- [What is being asked]
Look through the entries for the string "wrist" and copy every line where it shows up.

Collected data
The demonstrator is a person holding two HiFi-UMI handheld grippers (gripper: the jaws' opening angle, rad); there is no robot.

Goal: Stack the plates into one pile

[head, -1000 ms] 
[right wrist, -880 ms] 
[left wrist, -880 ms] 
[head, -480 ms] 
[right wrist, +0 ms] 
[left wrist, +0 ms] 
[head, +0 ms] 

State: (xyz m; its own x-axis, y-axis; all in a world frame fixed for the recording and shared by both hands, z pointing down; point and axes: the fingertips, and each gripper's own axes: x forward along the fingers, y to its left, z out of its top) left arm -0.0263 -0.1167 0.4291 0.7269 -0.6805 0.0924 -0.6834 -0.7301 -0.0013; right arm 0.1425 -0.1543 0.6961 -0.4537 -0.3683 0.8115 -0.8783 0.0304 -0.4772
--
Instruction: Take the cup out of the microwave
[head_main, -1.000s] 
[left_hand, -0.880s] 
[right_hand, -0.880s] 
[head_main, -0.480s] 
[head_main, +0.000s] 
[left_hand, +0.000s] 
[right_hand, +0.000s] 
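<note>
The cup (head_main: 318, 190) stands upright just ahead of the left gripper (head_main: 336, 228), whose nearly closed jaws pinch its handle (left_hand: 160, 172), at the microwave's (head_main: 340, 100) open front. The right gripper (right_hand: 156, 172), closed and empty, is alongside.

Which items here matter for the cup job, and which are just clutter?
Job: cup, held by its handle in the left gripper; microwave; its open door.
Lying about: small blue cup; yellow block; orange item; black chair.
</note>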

- [Response to the task]
[right wrist, -880 ms] 
[left wrist, -880 ms] 
[right wrist, +0 ms] 
[left wrist, +0 ms] 

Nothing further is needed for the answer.